### WHAT THE TASK ASKS:
What you return must match the data exactly, line for line.

### DATA PROVIDED:

◆ ◆ ◆ ◆ ◆

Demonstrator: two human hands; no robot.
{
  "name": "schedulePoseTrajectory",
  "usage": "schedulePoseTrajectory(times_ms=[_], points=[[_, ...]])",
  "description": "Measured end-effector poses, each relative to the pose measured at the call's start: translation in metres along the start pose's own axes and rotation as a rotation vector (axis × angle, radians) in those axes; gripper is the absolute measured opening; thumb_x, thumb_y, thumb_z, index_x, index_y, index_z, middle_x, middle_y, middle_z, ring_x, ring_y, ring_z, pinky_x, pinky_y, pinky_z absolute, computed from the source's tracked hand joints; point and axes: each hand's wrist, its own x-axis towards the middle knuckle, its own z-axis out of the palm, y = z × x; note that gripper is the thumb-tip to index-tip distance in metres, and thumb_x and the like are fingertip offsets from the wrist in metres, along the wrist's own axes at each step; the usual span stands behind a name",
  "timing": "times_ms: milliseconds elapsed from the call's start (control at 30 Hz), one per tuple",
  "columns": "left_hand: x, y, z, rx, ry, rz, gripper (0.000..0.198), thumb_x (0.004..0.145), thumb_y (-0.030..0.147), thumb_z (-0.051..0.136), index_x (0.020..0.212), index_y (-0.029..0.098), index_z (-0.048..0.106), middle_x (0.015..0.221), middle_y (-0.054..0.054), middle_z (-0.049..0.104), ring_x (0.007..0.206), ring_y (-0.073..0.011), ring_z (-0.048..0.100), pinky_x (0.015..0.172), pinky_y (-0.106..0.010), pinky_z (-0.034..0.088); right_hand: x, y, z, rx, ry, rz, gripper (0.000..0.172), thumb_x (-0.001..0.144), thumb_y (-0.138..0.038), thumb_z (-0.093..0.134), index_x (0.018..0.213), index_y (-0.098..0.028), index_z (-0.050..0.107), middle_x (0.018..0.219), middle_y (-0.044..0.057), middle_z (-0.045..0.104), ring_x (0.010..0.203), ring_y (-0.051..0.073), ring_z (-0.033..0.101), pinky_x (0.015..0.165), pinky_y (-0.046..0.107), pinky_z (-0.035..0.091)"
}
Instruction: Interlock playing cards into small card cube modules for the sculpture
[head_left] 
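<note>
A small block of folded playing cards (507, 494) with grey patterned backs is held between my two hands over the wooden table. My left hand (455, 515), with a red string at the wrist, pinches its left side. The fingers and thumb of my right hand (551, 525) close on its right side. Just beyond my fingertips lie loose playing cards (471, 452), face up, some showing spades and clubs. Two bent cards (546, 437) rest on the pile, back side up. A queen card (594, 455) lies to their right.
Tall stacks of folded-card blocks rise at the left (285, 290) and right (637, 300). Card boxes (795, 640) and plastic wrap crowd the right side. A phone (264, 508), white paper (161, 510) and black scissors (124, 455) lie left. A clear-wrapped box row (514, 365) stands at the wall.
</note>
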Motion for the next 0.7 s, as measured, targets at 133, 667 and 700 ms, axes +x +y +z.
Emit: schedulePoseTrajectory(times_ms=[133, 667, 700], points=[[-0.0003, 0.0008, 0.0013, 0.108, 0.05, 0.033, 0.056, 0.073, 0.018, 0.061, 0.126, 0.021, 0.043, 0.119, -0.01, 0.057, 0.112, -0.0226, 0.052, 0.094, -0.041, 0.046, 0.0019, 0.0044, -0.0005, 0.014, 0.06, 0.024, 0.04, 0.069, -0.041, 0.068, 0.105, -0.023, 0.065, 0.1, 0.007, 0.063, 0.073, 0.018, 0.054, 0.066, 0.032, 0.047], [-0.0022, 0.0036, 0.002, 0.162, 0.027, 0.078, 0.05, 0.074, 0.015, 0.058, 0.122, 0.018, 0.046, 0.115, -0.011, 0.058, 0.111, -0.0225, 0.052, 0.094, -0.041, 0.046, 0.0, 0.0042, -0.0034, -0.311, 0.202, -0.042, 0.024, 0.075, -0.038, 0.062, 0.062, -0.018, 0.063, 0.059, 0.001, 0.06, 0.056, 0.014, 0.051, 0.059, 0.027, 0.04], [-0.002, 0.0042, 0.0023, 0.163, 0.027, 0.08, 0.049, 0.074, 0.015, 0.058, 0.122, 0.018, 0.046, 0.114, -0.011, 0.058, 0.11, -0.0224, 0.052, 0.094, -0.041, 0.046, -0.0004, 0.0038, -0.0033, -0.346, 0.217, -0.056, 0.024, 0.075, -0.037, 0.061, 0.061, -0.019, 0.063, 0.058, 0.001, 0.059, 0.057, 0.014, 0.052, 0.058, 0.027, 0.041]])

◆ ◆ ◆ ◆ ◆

### TASK RESULT:
Demonstrator: two human hands; no robot.
{
  "name": "schedulePoseTrajectory",
  "usage": "schedulePoseTrajectory(times_ms=[_], points=[[_, ...]])",
  "description": "Measured end-effector poses, each relative to the pose measured at the call's start: translation in metres along the start pose's own axes and rotation as a rotation vector (axis × angle, radians) in those axes; gripper is the absolute measured opening; thumb_x, thumb_y, thumb_z, index_x, index_y, index_z, middle_x, middle_y, middle_z, ring_x, ring_y, ring_z, pinky_x, pinky_y, pinky_z absolute, computed from the source's tracked hand joints; point and axes: each hand's wrist, its own x-axis towards the middle knuckle, its own z-axis out of the palm, y = z × x; note that gripper is the thumb-tip to index-tip distance in metres, and thumb_x and the like are fingertip offsets from the wrist in metres, along the wrist's own axes at each step; the usual span stands behind a name",
  "timing": "times_ms: milliseconds elapsed from the call's start (control at 30 Hz), one per tuple",
  "columns": "left_hand: x, y, z, rx, ry, rz, gripper (0.000..0.198), thumb_x (0.004..0.145), thumb_y (-0.030..0.147), thumb_z (-0.051..0.136), index_x (0.020..0.212), index_y (-0.029..0.098), index_z (-0.048..0.106), middle_x (0.015..0.221), middle_y (-0.054..0.054), middle_z (-0.049..0.104), ring_x (0.007..0.206), ring_y (-0.073..0.011), ring_z (-0.048..0.100), pinky_x (0.015..0.172), pinky_y (-0.106..0.010), pinky_z (-0.034..0.088); right_hand: x, y, z, rx, ry, rz, gripper (0.000..0.172), thumb_x (-0.001..0.144), thumb_y (-0.138..0.038), thumb_z (-0.093..0.134), index_x (0.018..0.213), index_y (-0.098..0.028), index_z (-0.050..0.107), middle_x (0.018..0.219), middle_y (-0.044..0.057), middle_z (-0.045..0.104), ring_x (0.010..0.203), ring_y (-0.051..0.073), ring_z (-0.033..0.101), pinky_x (0.015..0.165), pinky_y (-0.046..0.107), pinky_z (-0.035..0.091)"
}
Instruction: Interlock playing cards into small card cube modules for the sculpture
[head_left] 
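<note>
A small block of folded playing cards (507, 494) with grey patterned backs is held between my two hands over the wooden table. My left hand (455, 515), with a red string at the wrist, pinches its left side. The fingers and thumb of my right hand (551, 525) close on its right side. Just beyond my fingertips lie loose playing cards (471, 452), face up, some showing spades and clubs. Two bent cards (546, 437) rest on the pile, back side up. A queen card (594, 455) lies to their right.
Tall stacks of folded-card blocks rise at the left (285, 290) and right (637, 300). Card boxes (795, 640) and plastic wrap crowd the right side. A phone (264, 508), white paper (161, 510) and black scissors (124, 455) lie left. A clear-wrapped box row (514, 365) stands at the wall.
</note>
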Motion for the next 0.7 s, as measured, targets at 133, 667 and 700 ms, axes +x +y +z.
Emit: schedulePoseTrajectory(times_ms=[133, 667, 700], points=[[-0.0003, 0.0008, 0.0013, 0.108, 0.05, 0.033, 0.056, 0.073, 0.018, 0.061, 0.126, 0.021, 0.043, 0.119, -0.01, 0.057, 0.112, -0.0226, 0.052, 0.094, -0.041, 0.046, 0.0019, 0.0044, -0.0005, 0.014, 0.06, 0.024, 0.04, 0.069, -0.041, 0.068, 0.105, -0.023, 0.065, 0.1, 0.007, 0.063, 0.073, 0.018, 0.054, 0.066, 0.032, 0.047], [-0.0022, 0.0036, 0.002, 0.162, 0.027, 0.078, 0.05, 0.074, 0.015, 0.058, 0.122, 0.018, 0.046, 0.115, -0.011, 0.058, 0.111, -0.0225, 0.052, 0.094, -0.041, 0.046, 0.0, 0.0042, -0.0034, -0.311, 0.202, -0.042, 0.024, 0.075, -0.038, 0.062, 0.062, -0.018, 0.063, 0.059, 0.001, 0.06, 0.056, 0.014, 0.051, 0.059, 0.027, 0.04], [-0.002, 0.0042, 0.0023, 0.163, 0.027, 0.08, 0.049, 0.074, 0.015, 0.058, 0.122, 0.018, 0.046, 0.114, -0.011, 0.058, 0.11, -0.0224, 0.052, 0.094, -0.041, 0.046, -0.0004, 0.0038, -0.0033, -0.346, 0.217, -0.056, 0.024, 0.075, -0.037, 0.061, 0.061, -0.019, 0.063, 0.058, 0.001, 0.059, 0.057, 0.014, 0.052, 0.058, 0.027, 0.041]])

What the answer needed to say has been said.